Sistemas alimentares - Ilustração
Sistemas alimentares - Ilustração
Sistemas alimentares - Ilustração

Sistemas alimentares

O programa Sistemas alimentares tem como objetivo contribuir para a construção de um sistema alimentar saudável, justo e sustentável. A maneira pela qual a sociedade produz, distribui e consome alimentos tem profundo impacto na saúde das pessoas, nas relações sociais e no meio ambiente. Essas dimensões interagem e se reforçam, podendo contribuir tanto para a construção de um ambiente saudável, como para o aprofundamento da deterioração das condições de vida no planeta. Os sistemas alimentares são também produtores de cultura e de valor, o que permite transformar positivamente a relação da sociedade com culturas tradicionais e alterar os termos da distribuição de riqueza nas cadeias alimentares, prevenindo, assim, a erosão de padrões alimentares locais. O programa irá apoiar iniciativas a partir de três linhas prioritárias:

Reduzir o consumo de produtos ultraprocessados

Produtos ultraprocessados são fórmulas industriais elaboradas a partir de alimentos como soja, milho e trigo, combinados com aditivos estranhos à cozinha doméstica, como emulsificantes, espessantes, corantes e aromatizantes. Esses produtos tendem a ser hiperpalatáveis, a ter alta concentração calórica e a estimular hábitos alimentares inadequados. São associados, também, à disseminação de doenças crônicas não-transmissíveis como diabetes, obesidade, hipertensão e câncer e representam grave ameaça à saúde pública. Atualmente, 25% das calorias consumidas pelos brasileiros são provenientes de produtos ultraprocessados, percentual que tem aumentado, reduzindo, ao mesmo tempo, o consumo de alimentos frescos, principalmente frutas e legumes.
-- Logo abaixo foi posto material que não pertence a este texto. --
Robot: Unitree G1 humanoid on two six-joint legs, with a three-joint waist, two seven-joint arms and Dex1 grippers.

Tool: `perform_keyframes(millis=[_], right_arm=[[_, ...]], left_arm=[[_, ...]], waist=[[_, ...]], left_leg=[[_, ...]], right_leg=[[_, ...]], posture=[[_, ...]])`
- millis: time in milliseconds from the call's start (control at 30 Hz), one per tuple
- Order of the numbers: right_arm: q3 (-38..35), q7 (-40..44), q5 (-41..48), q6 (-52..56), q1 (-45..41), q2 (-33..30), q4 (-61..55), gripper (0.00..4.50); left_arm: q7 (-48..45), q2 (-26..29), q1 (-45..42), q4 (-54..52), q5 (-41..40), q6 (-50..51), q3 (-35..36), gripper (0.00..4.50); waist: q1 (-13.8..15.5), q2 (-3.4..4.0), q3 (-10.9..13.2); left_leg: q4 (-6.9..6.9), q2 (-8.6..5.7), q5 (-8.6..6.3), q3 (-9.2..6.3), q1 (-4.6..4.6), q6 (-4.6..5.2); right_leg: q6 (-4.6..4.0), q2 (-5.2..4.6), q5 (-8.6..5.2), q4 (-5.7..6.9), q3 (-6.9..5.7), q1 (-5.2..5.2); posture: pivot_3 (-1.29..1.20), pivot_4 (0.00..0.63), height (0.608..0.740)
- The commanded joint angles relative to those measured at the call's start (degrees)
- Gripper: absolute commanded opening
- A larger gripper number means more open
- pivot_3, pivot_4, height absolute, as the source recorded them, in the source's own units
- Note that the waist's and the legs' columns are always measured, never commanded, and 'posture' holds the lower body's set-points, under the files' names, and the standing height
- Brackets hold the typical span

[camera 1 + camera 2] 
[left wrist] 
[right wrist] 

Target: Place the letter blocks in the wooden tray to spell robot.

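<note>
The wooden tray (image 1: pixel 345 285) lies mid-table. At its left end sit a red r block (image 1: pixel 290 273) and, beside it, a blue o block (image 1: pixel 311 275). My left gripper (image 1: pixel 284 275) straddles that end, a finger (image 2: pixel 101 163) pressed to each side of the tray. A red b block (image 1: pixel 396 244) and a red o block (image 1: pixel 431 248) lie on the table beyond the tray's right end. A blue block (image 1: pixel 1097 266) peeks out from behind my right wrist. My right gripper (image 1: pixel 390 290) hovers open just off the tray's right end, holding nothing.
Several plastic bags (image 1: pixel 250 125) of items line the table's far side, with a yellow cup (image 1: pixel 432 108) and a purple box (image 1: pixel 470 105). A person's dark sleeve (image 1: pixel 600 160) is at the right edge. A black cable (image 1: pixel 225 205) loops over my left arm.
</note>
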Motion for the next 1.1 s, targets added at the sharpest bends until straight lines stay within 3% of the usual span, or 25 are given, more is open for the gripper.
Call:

O Ibirapitanga pretende estimular a comunicação de evidências sobre os efeitos desses produtos, apoiar medidas regulatórias e normativas que desestimulem o seu consumo, qualificar o debate público e fomentar iniciativas que contribuam para a percepção pública sobre uma alimentação adequada e saudável.

Restringir o uso e o consumo de agrotóxicos

O Brasil é hoje o maior consumidor de agrotóxicos do mundo, autorizando inclusive o uso de substâncias já proibidas em outros países. Os impactos dos fertilizantes nitrogenados, pesticidas, herbicidas e outros aditivos químicos no meio ambiente (clima, água, solos e biodiversidade) e na saúde humana têm sido objeto de pesquisas científicas que evidenciam seus efeitos nefastos. A introdução constante de novas substâncias e, principalmente, a interação entre diferentes elementos químicos no meio ambiente dificultam controles ambientais e de saúde adequados — e as autoridades públicas brasileiras não têm adotado medidas de precaução. É fundamental que o conhecimento acumulado já existente sobre o impacto de agrotóxicos seja capaz de informar as medidas regulatórias de comercialização e uso dessas substâncias.

O programa apoia pesquisas, comunicação e ações voltadas à ampliação do conhecimento e debate público sobre os efeitos do uso agrotóxicos e à melhoria da regulação para controle e restrição do seu uso.

Ampliar o consumo de alimentos de base agroecológica

Os padrões atuais de produção, distribuição e consumo de alimentos têm produzido pressão sobre a capacidade regenerativa dos sistemas alimentares. A transformação desses padrões passa pela incorporação de abordagens agroecológicas, orientadas pela produção de alimentos saudáveis, acessíveis e que contribuam para a renovação dos ecossistemas. Nos últimos anos, a agroecologia avançou a partir de políticas voltadas à agricultura familiar, tais como Programa de Aquisição de Alimentos (PAA) e o Programa Nacional de Alimentação Escolar (PNAE), além de incentivos e assistência técnica. A transição agroecológica é o principal vetor de transformação do atual sistema alimentar, articulando a capacidade de oferta de alimentos com o controle dos impactos da produção e consumo sobre o meio ambiente e a saúde humana.

O Ibirapitanga apoia organizações e associações de referência no campo da pesquisa e comunicação em agroecologia, articulação de movimentos e a construção de novas narrativas a partir de princípios agroecológicos.